▶ _PROBLEM REQUIREMENTS_: Report how many lines in the records below contain the word "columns". Give only the number.

▶ _RECORDS_:

────────────────────

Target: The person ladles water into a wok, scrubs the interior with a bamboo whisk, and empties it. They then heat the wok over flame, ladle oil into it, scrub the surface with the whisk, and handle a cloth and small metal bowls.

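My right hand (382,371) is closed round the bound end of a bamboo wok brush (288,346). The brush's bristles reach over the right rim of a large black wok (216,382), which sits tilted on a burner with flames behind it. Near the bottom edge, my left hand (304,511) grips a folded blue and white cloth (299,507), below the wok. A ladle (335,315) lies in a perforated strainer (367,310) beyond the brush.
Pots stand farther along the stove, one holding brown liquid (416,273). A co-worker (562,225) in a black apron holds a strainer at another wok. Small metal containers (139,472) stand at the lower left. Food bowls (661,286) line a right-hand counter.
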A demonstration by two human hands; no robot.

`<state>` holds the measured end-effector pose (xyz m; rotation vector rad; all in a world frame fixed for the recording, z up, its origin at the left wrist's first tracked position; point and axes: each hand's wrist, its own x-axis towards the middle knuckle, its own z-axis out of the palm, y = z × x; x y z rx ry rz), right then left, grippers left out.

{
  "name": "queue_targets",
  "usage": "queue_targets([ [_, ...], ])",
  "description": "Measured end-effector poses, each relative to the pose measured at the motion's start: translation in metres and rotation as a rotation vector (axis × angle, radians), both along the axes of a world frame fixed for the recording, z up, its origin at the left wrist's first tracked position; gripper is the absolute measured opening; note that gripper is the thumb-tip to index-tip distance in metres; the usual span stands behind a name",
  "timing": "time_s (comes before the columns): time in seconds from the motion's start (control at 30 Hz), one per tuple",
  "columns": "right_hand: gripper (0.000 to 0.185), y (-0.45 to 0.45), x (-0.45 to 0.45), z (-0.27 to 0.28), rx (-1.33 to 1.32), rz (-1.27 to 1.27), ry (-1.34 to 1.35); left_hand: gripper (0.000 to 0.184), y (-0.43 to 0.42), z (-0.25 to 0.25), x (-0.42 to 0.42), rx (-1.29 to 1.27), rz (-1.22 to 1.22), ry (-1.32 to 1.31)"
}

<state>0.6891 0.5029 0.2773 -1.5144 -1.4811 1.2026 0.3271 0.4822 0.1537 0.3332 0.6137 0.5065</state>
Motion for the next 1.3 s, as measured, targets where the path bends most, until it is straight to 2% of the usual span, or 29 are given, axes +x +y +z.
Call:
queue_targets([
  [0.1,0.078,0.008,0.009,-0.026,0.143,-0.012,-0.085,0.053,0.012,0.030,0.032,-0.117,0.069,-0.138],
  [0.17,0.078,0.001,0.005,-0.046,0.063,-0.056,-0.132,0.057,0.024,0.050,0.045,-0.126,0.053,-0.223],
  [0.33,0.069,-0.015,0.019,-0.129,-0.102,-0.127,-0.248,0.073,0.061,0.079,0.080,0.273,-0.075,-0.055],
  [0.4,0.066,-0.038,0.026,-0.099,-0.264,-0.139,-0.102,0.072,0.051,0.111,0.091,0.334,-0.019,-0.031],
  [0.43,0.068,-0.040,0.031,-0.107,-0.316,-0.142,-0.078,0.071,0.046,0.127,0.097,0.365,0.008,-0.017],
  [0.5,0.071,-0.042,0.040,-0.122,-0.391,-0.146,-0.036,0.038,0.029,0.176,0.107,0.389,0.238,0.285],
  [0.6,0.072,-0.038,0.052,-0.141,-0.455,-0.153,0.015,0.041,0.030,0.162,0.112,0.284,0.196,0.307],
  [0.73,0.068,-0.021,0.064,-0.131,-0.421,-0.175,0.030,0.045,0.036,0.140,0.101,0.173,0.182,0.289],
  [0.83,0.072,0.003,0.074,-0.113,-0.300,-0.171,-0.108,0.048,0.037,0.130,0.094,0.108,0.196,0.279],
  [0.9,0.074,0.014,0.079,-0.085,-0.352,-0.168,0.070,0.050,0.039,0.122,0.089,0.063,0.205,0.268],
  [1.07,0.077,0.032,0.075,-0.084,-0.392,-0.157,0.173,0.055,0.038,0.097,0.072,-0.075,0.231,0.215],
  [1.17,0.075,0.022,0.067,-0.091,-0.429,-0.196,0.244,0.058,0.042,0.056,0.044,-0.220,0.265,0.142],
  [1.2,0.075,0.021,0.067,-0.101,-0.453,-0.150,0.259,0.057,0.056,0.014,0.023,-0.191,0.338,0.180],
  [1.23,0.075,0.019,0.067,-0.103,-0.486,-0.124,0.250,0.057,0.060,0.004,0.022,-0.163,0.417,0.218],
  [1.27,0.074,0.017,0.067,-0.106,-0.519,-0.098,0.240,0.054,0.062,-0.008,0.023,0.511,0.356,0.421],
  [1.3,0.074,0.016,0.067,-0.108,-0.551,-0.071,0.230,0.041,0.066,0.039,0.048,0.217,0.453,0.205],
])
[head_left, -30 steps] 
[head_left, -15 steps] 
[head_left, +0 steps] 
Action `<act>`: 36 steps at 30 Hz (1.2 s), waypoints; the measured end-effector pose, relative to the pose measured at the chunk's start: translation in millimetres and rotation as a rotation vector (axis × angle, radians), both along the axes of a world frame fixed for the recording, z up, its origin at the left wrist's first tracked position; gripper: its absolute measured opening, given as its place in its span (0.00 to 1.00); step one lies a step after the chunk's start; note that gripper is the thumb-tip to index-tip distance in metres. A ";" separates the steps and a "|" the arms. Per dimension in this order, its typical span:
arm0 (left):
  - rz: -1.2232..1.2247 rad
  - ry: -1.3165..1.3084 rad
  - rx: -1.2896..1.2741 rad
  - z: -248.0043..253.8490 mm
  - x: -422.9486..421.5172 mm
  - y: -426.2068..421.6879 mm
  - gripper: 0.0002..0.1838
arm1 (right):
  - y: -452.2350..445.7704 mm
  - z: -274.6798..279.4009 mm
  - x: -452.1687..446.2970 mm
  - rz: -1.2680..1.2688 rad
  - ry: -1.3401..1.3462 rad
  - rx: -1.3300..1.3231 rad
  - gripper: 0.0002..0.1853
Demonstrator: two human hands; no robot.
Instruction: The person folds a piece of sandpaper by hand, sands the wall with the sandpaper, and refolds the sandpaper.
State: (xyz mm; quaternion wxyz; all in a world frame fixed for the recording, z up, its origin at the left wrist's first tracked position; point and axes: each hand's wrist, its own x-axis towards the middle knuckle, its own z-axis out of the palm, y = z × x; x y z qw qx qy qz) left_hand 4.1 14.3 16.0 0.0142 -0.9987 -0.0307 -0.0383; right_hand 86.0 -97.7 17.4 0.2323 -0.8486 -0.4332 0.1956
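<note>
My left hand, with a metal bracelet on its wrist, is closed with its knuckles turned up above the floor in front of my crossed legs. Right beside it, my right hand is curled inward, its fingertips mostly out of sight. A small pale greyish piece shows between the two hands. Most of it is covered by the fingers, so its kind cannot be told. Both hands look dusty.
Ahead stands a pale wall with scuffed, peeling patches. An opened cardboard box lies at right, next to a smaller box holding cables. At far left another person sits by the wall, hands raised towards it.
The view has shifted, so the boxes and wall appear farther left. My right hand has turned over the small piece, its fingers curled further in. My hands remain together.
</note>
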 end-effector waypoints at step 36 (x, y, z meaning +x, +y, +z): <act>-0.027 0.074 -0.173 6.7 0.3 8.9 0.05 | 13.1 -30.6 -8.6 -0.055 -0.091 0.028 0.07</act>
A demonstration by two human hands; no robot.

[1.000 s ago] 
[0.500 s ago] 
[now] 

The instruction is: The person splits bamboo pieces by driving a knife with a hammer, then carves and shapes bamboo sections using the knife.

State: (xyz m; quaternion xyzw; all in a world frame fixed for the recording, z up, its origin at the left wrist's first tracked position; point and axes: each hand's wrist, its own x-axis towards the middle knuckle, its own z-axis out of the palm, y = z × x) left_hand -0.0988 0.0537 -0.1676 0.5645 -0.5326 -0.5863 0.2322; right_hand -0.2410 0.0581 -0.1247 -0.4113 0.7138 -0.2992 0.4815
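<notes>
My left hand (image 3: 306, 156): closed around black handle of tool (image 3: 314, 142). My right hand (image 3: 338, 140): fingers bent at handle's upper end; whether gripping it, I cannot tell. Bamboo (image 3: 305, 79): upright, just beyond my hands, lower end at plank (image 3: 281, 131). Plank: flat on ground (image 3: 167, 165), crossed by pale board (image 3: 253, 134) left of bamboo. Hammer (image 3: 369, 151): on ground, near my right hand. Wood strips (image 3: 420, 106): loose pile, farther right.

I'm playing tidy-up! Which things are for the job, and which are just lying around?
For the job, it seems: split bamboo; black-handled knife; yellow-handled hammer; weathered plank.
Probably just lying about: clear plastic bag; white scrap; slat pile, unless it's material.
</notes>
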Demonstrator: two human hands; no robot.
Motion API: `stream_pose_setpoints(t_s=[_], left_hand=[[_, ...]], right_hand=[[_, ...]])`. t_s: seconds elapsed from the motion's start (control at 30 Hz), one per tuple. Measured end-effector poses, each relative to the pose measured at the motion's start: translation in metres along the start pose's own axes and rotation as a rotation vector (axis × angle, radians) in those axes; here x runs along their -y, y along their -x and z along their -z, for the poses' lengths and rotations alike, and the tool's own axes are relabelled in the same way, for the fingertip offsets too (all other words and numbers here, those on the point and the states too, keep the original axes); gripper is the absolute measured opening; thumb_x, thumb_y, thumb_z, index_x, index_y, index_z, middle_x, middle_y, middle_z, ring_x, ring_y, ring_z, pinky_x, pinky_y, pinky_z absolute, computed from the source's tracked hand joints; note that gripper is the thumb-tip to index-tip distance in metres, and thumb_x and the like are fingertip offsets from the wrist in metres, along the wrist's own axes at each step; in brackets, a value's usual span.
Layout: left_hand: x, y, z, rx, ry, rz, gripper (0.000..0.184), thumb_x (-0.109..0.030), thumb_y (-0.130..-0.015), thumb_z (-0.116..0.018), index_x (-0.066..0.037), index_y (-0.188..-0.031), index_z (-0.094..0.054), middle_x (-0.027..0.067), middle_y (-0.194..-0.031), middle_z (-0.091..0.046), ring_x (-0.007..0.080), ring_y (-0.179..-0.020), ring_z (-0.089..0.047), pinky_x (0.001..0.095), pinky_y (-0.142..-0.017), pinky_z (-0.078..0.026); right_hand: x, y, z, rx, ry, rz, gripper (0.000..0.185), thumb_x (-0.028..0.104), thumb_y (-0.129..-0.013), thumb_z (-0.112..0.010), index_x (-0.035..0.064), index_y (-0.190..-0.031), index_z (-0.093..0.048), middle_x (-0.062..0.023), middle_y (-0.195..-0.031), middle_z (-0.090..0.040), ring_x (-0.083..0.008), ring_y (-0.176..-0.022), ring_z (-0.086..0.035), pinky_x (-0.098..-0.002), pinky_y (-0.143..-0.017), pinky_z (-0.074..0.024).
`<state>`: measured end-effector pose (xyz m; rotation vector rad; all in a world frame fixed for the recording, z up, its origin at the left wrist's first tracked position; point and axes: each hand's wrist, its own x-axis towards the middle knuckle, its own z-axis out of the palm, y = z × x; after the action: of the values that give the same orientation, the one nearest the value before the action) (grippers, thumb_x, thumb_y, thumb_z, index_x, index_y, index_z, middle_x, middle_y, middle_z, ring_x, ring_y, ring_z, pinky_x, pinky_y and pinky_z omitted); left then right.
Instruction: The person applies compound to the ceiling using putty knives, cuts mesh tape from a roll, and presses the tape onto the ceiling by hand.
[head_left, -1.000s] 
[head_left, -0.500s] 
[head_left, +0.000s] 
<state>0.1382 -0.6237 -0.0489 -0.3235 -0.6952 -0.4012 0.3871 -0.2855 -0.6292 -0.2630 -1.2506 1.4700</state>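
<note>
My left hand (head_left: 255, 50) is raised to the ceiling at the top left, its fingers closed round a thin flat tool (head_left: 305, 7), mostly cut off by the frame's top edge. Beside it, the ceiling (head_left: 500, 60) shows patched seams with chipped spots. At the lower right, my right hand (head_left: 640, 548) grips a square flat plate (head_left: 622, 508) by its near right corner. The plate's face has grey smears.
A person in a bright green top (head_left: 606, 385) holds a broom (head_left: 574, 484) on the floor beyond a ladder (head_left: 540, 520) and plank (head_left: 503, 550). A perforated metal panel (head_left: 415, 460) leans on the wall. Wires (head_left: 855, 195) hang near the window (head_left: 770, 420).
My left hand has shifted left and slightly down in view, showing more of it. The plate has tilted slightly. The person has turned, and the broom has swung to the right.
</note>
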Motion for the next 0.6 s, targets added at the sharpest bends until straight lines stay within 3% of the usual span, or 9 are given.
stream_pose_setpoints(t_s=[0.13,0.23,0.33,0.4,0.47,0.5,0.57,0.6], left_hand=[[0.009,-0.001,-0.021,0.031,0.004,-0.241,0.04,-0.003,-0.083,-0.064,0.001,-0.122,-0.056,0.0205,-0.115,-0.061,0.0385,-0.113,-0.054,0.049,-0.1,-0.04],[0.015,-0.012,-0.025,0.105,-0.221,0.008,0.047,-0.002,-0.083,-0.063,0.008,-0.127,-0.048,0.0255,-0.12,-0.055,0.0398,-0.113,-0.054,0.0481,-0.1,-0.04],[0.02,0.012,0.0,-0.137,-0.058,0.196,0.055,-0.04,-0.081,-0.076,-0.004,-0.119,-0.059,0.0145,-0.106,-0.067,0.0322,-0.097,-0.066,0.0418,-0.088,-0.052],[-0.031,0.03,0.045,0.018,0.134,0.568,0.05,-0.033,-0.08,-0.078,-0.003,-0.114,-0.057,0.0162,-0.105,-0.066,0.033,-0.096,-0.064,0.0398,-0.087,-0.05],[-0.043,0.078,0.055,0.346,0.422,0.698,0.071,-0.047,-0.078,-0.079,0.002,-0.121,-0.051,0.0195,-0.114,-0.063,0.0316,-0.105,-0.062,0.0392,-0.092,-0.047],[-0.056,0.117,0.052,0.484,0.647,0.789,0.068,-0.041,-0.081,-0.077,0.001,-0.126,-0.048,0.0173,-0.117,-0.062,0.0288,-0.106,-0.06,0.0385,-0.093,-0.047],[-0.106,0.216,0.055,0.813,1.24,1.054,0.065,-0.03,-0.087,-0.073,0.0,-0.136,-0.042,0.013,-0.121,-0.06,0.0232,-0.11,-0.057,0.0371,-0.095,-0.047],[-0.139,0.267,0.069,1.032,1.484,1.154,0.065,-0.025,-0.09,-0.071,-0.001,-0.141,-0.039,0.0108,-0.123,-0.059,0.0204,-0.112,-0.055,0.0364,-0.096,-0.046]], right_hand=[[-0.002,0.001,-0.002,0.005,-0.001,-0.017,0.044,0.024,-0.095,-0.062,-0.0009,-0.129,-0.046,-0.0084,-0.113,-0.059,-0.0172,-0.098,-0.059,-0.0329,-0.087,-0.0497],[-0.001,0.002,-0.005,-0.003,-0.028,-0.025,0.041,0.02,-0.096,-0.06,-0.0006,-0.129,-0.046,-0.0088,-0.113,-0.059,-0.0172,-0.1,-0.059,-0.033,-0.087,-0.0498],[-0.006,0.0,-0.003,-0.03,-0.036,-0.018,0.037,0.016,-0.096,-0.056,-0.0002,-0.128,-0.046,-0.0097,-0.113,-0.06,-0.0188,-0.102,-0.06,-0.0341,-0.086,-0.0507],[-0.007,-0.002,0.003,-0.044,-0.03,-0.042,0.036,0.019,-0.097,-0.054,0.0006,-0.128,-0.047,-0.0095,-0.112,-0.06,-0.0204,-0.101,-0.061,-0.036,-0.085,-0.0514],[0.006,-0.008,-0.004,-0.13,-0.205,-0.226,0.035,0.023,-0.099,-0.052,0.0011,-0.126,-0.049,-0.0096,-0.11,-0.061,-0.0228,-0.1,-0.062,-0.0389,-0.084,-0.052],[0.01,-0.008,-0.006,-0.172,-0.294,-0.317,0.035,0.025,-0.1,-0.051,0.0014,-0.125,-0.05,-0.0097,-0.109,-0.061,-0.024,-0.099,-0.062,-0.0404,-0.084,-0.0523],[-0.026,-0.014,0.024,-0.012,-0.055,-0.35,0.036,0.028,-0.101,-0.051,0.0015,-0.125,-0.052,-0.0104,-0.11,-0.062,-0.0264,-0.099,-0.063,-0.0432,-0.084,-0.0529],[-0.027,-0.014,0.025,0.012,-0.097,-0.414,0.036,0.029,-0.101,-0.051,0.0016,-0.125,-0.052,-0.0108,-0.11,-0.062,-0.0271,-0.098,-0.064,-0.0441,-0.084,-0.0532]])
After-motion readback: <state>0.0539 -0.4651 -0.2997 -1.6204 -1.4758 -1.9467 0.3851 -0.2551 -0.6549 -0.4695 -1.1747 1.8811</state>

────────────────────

▶ _TASK OUTPUT_: 2